**Directions**: Print all the entries verbatim.

-- Input follows --

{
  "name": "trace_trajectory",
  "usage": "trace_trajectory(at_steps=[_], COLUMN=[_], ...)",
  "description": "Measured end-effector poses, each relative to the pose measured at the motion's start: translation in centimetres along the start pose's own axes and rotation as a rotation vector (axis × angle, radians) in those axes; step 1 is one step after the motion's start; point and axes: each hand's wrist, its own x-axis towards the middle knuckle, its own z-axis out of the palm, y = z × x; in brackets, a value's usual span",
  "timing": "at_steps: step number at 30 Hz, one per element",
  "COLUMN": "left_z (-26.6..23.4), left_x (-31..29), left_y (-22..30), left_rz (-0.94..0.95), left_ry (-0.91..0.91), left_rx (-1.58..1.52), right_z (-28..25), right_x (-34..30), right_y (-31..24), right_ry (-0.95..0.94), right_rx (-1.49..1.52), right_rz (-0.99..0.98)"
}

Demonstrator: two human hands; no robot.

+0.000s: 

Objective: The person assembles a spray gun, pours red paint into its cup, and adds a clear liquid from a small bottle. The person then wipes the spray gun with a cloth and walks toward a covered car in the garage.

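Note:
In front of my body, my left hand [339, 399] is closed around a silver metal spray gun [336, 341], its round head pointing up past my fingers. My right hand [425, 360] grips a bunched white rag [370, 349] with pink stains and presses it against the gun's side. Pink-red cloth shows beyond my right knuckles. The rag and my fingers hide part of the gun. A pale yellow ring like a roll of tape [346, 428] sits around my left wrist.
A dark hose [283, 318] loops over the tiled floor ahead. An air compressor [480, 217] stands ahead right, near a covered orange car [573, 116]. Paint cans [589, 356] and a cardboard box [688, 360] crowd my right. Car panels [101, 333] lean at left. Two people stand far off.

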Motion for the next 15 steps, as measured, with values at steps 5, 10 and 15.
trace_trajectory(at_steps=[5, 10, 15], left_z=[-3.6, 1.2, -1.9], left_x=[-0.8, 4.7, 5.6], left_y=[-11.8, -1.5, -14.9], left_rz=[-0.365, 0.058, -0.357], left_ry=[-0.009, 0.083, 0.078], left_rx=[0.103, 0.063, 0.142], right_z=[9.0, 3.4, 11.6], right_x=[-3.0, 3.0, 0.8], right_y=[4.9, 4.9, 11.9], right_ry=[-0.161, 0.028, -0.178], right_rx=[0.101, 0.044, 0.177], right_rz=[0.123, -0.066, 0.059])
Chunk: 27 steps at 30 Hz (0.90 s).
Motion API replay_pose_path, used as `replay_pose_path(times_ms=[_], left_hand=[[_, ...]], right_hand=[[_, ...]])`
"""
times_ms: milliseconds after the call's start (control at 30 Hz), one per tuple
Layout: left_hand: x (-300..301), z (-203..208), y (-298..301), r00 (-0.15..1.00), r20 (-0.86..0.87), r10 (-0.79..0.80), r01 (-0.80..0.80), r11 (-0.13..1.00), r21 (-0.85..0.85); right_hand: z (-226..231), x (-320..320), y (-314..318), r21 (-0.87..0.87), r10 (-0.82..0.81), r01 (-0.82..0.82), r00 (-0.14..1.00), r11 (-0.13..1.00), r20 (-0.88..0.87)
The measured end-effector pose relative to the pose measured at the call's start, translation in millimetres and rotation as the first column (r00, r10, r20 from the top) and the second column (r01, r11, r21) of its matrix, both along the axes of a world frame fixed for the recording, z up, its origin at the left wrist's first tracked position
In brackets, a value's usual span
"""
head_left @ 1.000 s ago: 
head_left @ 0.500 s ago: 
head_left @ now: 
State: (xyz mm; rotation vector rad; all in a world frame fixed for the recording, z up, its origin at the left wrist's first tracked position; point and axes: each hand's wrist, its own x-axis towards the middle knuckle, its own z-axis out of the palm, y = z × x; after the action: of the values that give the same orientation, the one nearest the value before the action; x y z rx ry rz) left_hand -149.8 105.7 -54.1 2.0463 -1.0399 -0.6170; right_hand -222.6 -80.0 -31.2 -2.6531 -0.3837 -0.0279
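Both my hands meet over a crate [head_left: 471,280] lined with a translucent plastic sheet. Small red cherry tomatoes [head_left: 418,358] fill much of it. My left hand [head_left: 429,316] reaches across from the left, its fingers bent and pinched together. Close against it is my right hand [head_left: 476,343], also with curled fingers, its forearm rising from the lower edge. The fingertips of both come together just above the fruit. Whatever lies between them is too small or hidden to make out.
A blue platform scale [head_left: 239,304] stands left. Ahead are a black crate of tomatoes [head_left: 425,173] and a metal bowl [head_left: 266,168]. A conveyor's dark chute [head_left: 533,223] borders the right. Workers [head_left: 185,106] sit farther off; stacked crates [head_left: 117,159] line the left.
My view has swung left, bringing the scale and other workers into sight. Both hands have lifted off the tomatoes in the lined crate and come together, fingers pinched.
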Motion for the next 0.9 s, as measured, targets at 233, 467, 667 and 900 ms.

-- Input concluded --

**Reply to the exercise**:
{
  "name": "trace_trajectory",
  "usage": "trace_trajectory(at_steps=[_], COLUMN=[_], ...)",
  "description": "Measured end-effector poses, each relative to the pose measured at the motion's start: translation in centimetres along the start pose's own axes and rotation as a rotation vector (axis × angle, radians) in those axes; step 1 is one step after the motion's start; point and axes: each hand's wrist, its own x-axis towards the middle knuckle, its own z-axis out of the palm, y = z × x; in brackets, a value's usual span",
  "timing": "at_steps: step number at 30 Hz, one per element",
  "COLUMN": "left_z (-26.6..23.4), left_x (-31..29), left_y (-22..30), left_rz (-0.94..0.95), left_ry (-0.91..0.91), left_rx (-1.58..1.52), right_z (-28..25), right_x (-34..30), right_y (-31..24), right_ry (-0.95..0.94), right_rx (-1.49..1.52), right_rz (-0.99..0.98)"
}

Demonstrator: two human hands; no robot.

+0.000s: 

Objective: The person assembles a spray gun, pours red paint into its cup, and adds a clear liquid from a small bottle. The person then wipes the spray gun with a cloth and walks toward a covered car in the garage.

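Note:
In front of my body, my left hand [339, 399] is closed around a silver metal spray gun [336, 341], its round head pointing up past my fingers. My right hand [425, 360] grips a bunched white rag [370, 349] with pink stains and presses it against the gun's side. Pink-red cloth shows beyond my right knuckles. The rag and my fingers hide part of the gun. A pale yellow ring like a roll of tape [346, 428] sits around my left wrist.
A dark hose [283, 318] loops over the tiled floor ahead. An air compressor [480, 217] stands ahead right, near a covered orange car [573, 116]. Paint cans [589, 356] and a cardboard box [688, 360] crowd my right. Car panels [101, 333] lean at left. Two people stand far off.
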
Motion for the next 15 steps, as measured, with values at steps 5, 10 and 15.
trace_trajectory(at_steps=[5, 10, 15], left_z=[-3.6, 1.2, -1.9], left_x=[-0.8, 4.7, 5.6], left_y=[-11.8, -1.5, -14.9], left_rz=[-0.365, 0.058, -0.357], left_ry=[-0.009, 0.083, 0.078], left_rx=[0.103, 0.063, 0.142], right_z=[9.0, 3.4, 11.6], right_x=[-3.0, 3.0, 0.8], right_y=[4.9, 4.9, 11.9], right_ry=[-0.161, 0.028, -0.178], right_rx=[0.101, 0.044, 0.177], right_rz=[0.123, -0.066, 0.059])
Chunk: 27 steps at 30 Hz (0.90 s).
Motion API replay_pose_path, used as `replay_pose_path(times_ms=[_], left_hand=[[_, ...]], right_hand=[[_, ...]])`
"""
times_ms: milliseconds after the call's start (control at 30 Hz), one per tuple
Layout: left_hand: x (-300..301), z (-203..208), y (-298..301), r00 (-0.15..1.00), r20 (-0.86..0.87), r10 (-0.79..0.80), r01 (-0.80..0.80), r11 (-0.13..1.00), r21 (-0.85..0.85); right_hand: z (-226..231), x (-320..320), y (-314..318), r21 (-0.87..0.87), r10 (-0.82..0.81), r01 (-0.82..0.82), r00 (-0.14..1.00), r11 (-0.13..1.00), r20 (-0.88..0.87)
The measured end-effector pose relative to the pose measured at the call's start, translation in millimetres and rotation as the first column (r00, r10, r20 from the top) and the second column (r01, r11, r21) of its matrix, both along the axes of a world frame fixed for the recording, z up, its origin at the left wrist's first tracked position
In brackets, a value's usual span
"""
head_left @ 1.000 s ago: 
head_left @ 0.500 s ago: 
head_left @ now: 
State: (xyz mm; rotation vector rad; all in a world frame fixed for the recording, z up, its origin at the left wrist's first tracked position; point and axes: each hand's wrist, its own x-axis towards the middle knuckle, its own z-axis out of the palm, y = z × x; after the action: of the values that give the same orientation, the one nearest the value before the action; x y z rx ry rz) left_hand -149.8 105.7 -54.1 2.0463 -1.0399 -0.6170; right_hand -222.6 -80.0 -31.2 -2.6531 -0.3837 -0.0279
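Both my hands meet over a crate [head_left: 471,280] lined with a translucent plastic sheet. Small red cherry tomatoes [head_left: 418,358] fill much of it. My left hand [head_left: 429,316] reaches across from the left, its fingers bent and pinched together. Close against it is my right hand [head_left: 476,343], also with curled fingers, its forearm rising from the lower edge. The fingertips of both come together just above the fruit. Whatever lies between them is too small or hidden to make out.
A blue platform scale [head_left: 239,304] stands left. Ahead are a black crate of tomatoes [head_left: 425,173] and a metal bowl [head_left: 266,168]. A conveyor's dark chute [head_left: 533,223] borders the right. Workers [head_left: 185,106] sit farther off; stacked crates [head_left: 117,159] line the left.
My view has swung left, bringing the scale and other workers into sight. Both hands have lifted off the tomatoes in the lined crate and come together, fingers pinched.
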Motion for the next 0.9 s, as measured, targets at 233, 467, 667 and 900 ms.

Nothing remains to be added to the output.